If you read the first verses of the Gospel of Matthew, you will notice that this detail is very important.  The generations lead from Abraham to David, and David to Jesus (through Joseph).  The total number of generations being 14, which is the sum of the digits represented by letters of David’s name in Hebrew.  Dalet is the 4th letter and vav is the 6th.  And 4+6+4=14!  So from the very beginning, Matthew is reminding his readers over and over again what kind of role Jesus is going to have.  He is going to be royal, from the proper and expected line of David.  He is going to fulfill the prophecy of Isaiah and be a sign of relief, new life, and salvation for the world.  Jesus is Emmanuel—God with us.

But Matthew says even more by quoting the prophecy from Isaiah.  The prophecy was originally about a siege against Jerusalem.  The kingdom of Judah, with Ahaz as their leader, was between a rock and a hard place.  But God, through the prophet, assures the king and the kingdom that they will make it through and it will not take too long.  Before the child, most likely a child of Ahaz’s, can decide which food is good and which he does not like, there will be relief.

To the best of our historical knowledge of Judah at this time, this prophecy and promise came true.  Jerusalem was besieged for a few years, but never fell.  So we know that the prophecy was true then.  It seems to fit Jesus’ story as well, so we learn that prophecy can still speak after the fact and still be true.  So what stops it from beginning true for us?  God was with the people of Judah during the siege.  God was with the people as Jesus walked the earth.
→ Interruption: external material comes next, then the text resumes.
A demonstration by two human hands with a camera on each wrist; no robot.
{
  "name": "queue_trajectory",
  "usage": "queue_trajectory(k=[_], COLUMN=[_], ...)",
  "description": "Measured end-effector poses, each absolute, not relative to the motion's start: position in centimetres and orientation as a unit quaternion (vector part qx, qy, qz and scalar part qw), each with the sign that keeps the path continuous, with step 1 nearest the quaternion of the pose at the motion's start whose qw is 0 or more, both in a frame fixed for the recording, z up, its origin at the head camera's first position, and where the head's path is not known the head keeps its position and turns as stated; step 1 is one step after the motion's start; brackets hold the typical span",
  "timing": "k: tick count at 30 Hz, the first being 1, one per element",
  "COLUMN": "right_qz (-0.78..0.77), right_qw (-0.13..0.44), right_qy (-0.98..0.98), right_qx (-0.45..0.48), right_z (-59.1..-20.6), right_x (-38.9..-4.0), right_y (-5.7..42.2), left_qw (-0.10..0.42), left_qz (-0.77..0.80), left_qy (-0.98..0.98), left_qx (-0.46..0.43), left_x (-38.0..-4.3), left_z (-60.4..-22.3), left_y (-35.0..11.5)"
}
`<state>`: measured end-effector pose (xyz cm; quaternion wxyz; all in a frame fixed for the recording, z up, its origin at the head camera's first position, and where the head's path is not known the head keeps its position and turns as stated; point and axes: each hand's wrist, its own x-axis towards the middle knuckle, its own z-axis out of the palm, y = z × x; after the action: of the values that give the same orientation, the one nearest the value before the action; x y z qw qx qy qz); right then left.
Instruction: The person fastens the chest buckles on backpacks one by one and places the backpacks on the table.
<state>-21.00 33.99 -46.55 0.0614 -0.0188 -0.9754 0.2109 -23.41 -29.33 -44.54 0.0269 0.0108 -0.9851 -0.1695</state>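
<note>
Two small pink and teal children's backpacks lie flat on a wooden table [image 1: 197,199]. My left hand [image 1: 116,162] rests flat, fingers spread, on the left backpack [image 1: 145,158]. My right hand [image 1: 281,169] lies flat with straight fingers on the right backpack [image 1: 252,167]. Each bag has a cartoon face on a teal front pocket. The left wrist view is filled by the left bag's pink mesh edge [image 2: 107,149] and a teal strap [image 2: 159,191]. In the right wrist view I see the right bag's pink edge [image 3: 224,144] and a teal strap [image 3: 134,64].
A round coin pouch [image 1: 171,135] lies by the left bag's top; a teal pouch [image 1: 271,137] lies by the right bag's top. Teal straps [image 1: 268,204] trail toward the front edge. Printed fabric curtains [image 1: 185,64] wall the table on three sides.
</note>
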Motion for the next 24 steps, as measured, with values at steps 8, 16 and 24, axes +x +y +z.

And God is still with us, not protecting us from every ill, but with us in the good and the bad, on the mountain tops and the darkest valleys, throughout our life, God is speaking, working, guiding, and partnering with us.

Our God is not just some far off deity who left creation to just run like a watch, or some puppet master that is responsible for every good and bad thing that happens.  God’s with-ness falls somewhere in between.  God wants to be in relationship with us, but does not force that relationship.  God is always there with us, whether we acknowledge the presence or not.  God works through us and others to provide daily bread for all, to bring healing where it is needed, relief where there is suffering, and good news to the poor.

So whether you to prefer Luke’s account, complete with shepherds and Mary’s song, or have never really thought about it…do not discount the good news that Matthew has to share with us, and it is as simple but as grand as possible.  In Greek and Hebrew it is just one word—E/Immanuel—God is with us!  In the midst of stressful last minute Christmas preparations—God is with you.  Whether we pray before Christmas Supper or not—God is with you.  Even when you family cannot seem to get along—God is with you.  Whether you get everything you wanted or are disappointed—God is with you.  No matter what you do, friends and family might die, move away, or stop visiting, but God is always with you.  For each of us, that presence looks a little different, but the face remains the same—God is with you.  Amen.